Thursday, November 7, 2013

Signal/Collect

Signal/Collect is a framework for synchronous and asynchronous parallel graph processing. It differs from Pregel for two main reasons: (1) the edges can have computations associated to them as well in the signal function, so you basically write a compute() method for the vertices and another one for the edges (2) the synchronization barrier constraints are relaxed, so it's possible also to implement async algorithms.

Asynchronous computation is done by introducing randomization on the set of vertices on which signal and collect computations have to be computed.

The main problem is, at the time, the core system doesn't scale to multiple machine. It uses shared memory model on a single powerful machine with a huge memory. It might be very inefficient or hard-to-use in a distributed setting.

It keeps a list which contains the latest known values of neighbors.

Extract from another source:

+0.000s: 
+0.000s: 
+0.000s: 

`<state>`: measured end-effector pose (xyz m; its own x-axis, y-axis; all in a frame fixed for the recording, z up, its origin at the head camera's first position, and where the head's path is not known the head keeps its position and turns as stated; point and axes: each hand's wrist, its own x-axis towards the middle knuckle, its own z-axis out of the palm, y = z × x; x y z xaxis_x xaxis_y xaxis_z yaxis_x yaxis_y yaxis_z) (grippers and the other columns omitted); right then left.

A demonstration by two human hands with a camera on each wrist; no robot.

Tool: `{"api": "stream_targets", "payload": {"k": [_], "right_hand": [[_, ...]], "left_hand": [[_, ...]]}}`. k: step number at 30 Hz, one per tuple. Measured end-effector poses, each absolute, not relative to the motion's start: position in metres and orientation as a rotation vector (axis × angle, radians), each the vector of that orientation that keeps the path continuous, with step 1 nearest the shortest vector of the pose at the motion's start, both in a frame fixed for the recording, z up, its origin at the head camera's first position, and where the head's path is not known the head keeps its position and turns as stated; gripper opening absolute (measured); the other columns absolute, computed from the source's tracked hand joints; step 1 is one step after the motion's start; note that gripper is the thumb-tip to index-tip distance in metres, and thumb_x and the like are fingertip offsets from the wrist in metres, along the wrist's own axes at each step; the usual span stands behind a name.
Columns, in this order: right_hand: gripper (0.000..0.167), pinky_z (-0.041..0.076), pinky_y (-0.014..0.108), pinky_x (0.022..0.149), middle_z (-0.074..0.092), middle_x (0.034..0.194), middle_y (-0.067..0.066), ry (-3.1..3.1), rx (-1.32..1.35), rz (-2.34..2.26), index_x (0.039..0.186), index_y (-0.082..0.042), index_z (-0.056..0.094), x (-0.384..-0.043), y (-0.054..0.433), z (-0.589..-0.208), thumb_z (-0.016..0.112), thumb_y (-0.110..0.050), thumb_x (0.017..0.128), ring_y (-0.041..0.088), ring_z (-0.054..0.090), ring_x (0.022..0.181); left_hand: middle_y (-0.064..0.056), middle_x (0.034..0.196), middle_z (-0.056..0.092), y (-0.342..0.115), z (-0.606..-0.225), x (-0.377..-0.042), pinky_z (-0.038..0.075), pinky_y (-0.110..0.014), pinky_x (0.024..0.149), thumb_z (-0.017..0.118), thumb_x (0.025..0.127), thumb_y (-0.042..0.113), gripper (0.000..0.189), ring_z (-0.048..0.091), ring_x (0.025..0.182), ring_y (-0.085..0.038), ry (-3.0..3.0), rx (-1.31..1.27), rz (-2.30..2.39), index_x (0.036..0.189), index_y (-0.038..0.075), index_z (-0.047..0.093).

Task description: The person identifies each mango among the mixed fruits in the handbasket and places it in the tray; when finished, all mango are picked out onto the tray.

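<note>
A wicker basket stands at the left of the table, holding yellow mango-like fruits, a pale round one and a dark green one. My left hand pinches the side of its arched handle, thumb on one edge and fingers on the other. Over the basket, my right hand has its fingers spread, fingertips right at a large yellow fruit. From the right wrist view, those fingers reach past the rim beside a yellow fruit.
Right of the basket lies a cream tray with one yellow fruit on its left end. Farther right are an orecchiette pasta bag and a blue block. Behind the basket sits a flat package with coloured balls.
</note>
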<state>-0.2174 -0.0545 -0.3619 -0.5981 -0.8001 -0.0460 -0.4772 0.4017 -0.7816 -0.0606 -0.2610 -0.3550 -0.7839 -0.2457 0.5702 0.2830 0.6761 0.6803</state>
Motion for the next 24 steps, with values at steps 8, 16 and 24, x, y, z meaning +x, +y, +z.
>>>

In addition it has an incoming message queue for messages that are not read yet. This neighbor list is useful in Giraphx but it might be memory inefficient.

It supports prioritization of vertices or operations. The authors introduce a threshold score which is used to decide whether a node should collect its signals or it should send signals. Using this score, processing of algorithms can be accelerated in a way that for every superstep only signals and collects are performed if a certain threshold is hit.


It also provides a lot of small extensions which might give hints in Maestro implementation. It does not enable edge/vertex add/removal.